Tuesday, October 02, 2007

Nassim's take on journalists

Nassim Nicholas Taleb isn't surely a fan of the present-day journalist. Below are lines from his Fooled By Randomness. Actually, makes sense! Or, does it? (This last line has been added after debating this issue with a couple of friends!).

1) "On the rare occasions when I boarded the 6:42 train to New York I observed with amazement the hordes of depressed business commuters (who seemed to prefer to be elsewhere) studiously buried in The Wall Street Journal, apprised of the minutiae of companies that, at the time of writing now, are probably out of business. Indeed it is difficult to ascertain whether they seem depressed because they are reading the newspaper, or if depressive people tend to read the newspaper, or if people who are living outside their genetic habitat both read the newspaper and look sleepy and depressed. But while early on in my career such focus on noise would have offended me intellectually, as I would have deemed such information as too statistically insignificant for the derivation of any meaningful conclusion, I currently look at it with delight. I am happy to see such mass-scale idiotic decision making, prone to overreaction in their postperusal investment orders - in other words, I currently see in the fact that people read such material an insurance for my continuing in the entertaining business of option trading against the fools of randomness. (It takes a huge investment in introspection to learn that the thirty or more hours spent 'studying' the news last month neither had any predictive ability during your activities of that month nor did it impact your current knowledge of the world. This problem is similar to the weaknesses in our ability to correct past errors: Like a health club membership taken out to satisfy a New Year's resolution, people often think that it will surely be the next batch of news that will really make a difference to their understanding of things.)

2) "The problem with information is not that it is diverting and generally useless, but that it is toxic. I will say here that such respect for the time-honored provides arguments to rule out any commerce with the babbling modern journalist and implies a minimal exposure to the media as a guiding principle for someone involved in decision making under uncertainty. If there is anything better than noise in the mass of 'urgent' news pounding us, it would be like a needle in a haystack. People do not realise that the media is paid to get your attention. For a journalist, silence rarely surpasses any word."

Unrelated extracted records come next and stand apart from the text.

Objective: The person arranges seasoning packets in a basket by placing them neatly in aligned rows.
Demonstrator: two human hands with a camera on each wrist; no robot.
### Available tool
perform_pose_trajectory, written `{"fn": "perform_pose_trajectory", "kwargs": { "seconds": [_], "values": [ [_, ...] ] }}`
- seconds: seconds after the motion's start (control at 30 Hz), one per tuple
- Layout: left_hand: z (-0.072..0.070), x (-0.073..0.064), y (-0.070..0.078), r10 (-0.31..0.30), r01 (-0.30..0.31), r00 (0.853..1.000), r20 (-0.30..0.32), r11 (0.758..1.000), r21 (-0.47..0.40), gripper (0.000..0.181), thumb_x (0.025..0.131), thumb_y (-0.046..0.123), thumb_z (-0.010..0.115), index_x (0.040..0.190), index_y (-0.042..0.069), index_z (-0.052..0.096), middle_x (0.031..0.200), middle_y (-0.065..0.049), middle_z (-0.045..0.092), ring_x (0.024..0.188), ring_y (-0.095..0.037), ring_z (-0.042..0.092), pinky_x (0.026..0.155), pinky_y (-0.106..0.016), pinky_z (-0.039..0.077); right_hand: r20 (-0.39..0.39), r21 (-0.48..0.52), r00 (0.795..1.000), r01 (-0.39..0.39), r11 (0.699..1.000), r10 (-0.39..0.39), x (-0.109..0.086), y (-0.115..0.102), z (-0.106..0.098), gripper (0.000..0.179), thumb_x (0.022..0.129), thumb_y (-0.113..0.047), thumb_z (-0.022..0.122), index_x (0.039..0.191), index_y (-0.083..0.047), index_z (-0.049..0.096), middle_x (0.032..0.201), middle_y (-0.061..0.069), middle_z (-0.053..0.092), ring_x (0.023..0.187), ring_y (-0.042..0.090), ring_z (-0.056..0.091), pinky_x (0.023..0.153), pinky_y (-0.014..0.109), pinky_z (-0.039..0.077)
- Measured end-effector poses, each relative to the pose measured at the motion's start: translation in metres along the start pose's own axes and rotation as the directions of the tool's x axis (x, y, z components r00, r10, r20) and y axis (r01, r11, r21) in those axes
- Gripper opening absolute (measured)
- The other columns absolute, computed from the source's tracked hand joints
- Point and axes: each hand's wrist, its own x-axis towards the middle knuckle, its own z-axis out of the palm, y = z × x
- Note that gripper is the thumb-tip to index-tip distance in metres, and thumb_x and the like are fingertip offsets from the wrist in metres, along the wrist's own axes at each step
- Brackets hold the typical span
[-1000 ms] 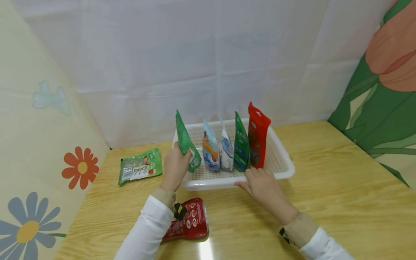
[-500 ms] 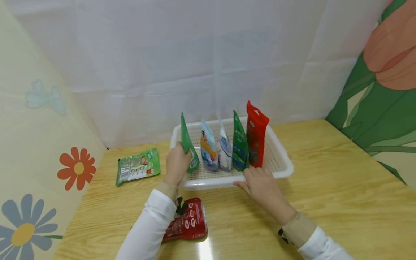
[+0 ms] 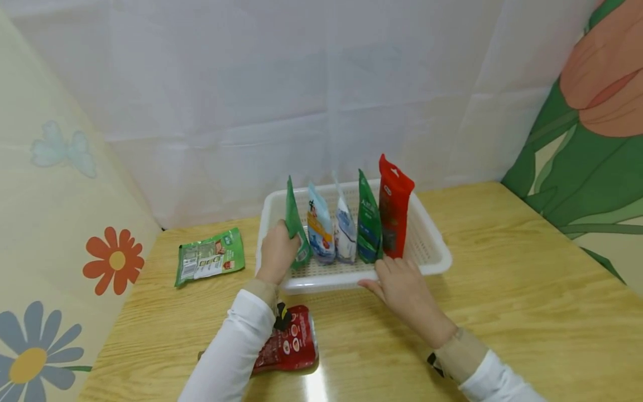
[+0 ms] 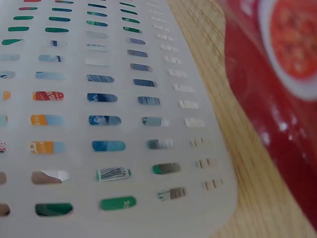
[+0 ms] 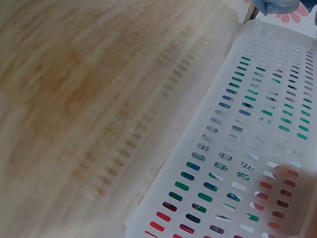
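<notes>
Inside white basket [image 3: 326, 285], left end | left hand [image 3: 277, 252] pinches green bag [image 3: 294, 211] | right hand [image 3: 408, 293] grips rim | bag likely light, soft, slippery; hold its edge

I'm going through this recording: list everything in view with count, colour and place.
Table: 1, wood-brown, foreground
Basket: 1, white, on table
Leftmost pouch: 1, green, basket's left end
Second pouch: 1, light blue and orange, beside it
Third pouch: 1, white-blue, mid-basket
Fourth pouch: 1, green, right of third
Tall packet: 1, red, right of fourth
Flat packet: 1, green, left of basket
Lying pouch: 1, red, before basket
Backdrop: 1, white, behind basket
Painted flowers: 2, red and blue-grey, left
Painted butterfly: 1, pale blue, left
Painted tulip: 1, salmon, right
Sleeves: 2, white, forearms
Left hand: 1, bare, holding leftmost pouch
Right hand: 1, bare, gripping basket's front rim
</notes>
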Motion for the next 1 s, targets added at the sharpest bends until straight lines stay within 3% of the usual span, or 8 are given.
{"fn": "perform_pose_trajectory", "kwargs": {
  "seconds": [0.27,0.5,0.73,1.0],
  "values": [
    [0.0012,0.001,0.0007,0.008,-0.007,1.0,0.024,0.999,-0.039,0.019,0.09,0.007,0.057,0.104,-0.006,0.056,0.092,-0.023,0.068,0.086,-0.037,0.068,0.072,-0.045,0.058,-0.059,0.0,0.998,0.015,1.0,-0.015,0.0002,0.0001,0.0014,0.069,0.094,-0.061,0.006,0.071,-0.007,0.041,0.061,0.003,0.04,0.056,0.024,0.043,0.057,0.031,0.031],
    [0.0012,-0.0001,-0.0008,0.009,-0.002,0.996,0.093,0.997,-0.076,0.024,0.094,0.009,0.054,0.111,-0.007,0.053,0.102,-0.025,0.066,0.094,-0.037,0.067,0.076,-0.043,0.058,-0.041,0.002,0.999,0.008,1.0,-0.008,0.0002,-0.0001,0.0011,0.069,0.093,-0.062,0.005,0.071,-0.008,0.042,0.061,0.002,0.039,0.056,0.023,0.042,0.056,0.03,0.031],
    [0.003,-0.0012,0.0026,0.009,-0.008,0.99,0.138,1.0,-0.014,0.025,0.098,0.015,0.048,0.108,-0.008,0.051,0.087,-0.021,0.063,0.076,-0.03,0.064,0.061,-0.036,0.056,-0.053,-0.001,0.999,0.011,1.0,-0.011,-0.0005,0.0001,0.0021,0.069,0.094,-0.061,0.005,0.071,-0.007,0.041,0.06,0.002,0.037,0.056,0.023,0.041,0.055,0.03,0.03],
    [0.0042,-0.0013,0.007,-0.033,0.043,0.981,0.191,0.998,-0.046,0.031,0.101,0.018,0.043,0.117,-0.009,0.048,0.098,-0.024,0.062,0.085,-0.029,0.063,0.071,-0.039,0.056,-0.029,-0.002,1.0,0.001,1.0,-0.001,0.0007,-0.0004,0.0012,0.07,0.093,-0.062,0.004,0.071,-0.008,0.042,0.061,0.002,0.039,0.056,0.023,0.042,0.056,0.03,0.031]
  ]
}}
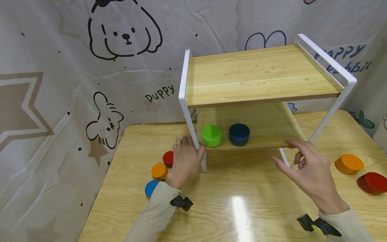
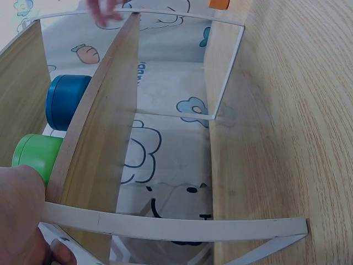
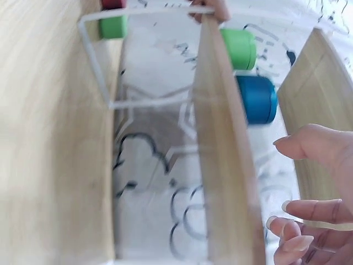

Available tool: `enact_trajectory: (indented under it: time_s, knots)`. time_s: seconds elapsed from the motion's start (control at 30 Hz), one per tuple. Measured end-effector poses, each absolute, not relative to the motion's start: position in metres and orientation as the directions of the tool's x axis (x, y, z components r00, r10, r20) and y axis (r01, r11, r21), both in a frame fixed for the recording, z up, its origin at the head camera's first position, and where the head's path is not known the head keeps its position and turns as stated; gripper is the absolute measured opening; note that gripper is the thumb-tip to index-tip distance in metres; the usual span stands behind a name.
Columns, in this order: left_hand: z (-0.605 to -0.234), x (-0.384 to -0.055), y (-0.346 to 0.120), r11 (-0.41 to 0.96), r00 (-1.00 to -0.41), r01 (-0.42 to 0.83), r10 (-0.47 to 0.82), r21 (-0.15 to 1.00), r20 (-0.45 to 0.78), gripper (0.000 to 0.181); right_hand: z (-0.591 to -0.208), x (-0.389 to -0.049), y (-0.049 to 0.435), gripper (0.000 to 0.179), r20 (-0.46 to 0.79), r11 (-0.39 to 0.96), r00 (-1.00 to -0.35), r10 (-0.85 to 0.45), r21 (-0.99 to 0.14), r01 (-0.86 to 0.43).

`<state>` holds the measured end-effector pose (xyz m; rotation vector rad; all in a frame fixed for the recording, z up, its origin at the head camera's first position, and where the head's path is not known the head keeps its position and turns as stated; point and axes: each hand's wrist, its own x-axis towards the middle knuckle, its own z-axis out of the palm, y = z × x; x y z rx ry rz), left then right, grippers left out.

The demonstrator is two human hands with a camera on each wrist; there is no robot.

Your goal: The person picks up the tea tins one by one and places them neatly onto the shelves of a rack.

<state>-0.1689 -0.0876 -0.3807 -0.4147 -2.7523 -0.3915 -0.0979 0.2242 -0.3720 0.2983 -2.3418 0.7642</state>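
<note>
A two-tier wooden shelf (image 1: 260,75) with white metal side frames stands on the table. My left hand (image 1: 187,159) grips its left front post at the height of the lower board. On that lower board (image 1: 266,131), a green round block (image 1: 212,136) sits at the left end, with a dark blue round block (image 1: 239,134) to its right. My right hand (image 1: 314,174) is at the board's right front corner, thumb and index finger spread apart, nothing between them. In the right wrist view its fingers (image 3: 314,211) show beside the board, beyond the blue block (image 3: 258,99).
Left of the shelf, a red block (image 1: 168,158), an orange block (image 1: 159,171) and a blue block (image 1: 151,188) lie on the table (image 1: 121,208), partly behind my left arm. Another orange block (image 1: 349,163) and red block (image 1: 373,183) lie at the right. A printed cloth (image 1: 60,101) hangs behind.
</note>
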Motion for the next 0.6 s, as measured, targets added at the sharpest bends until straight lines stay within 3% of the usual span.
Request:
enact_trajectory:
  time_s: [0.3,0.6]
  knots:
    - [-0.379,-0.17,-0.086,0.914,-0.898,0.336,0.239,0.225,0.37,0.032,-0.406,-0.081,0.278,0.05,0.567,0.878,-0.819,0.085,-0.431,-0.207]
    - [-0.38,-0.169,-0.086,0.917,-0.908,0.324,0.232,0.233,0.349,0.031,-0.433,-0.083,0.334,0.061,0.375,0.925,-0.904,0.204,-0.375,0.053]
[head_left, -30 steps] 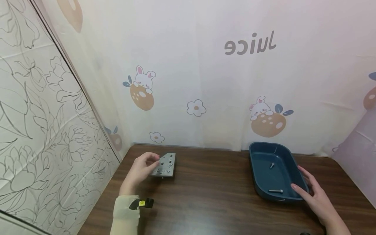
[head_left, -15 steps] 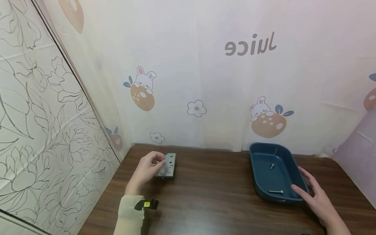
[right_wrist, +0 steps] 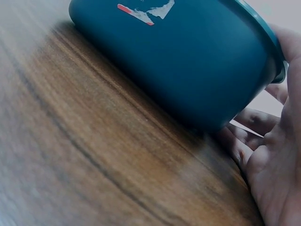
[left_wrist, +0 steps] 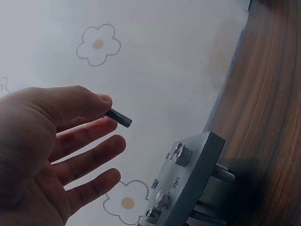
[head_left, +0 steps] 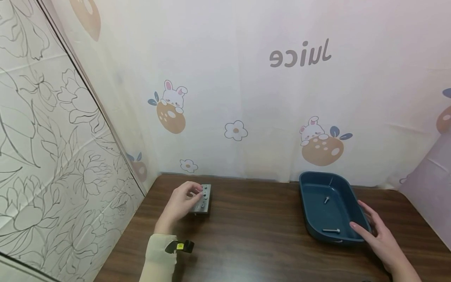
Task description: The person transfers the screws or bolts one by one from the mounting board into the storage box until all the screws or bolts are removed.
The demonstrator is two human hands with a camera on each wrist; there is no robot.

3) "To be competent, a journalist should view matters like a historian, and play down the value of the information he is providing, such as by saying 'Today the market went up, but this information is not too relevant as it emanates mostly from noise.' He would certainly lose his job by trivialising the value of the information in his hands. Not only is it difficult for the journalist to think more like a historian, but it is, alas, the historian who is becoming more like the journalist."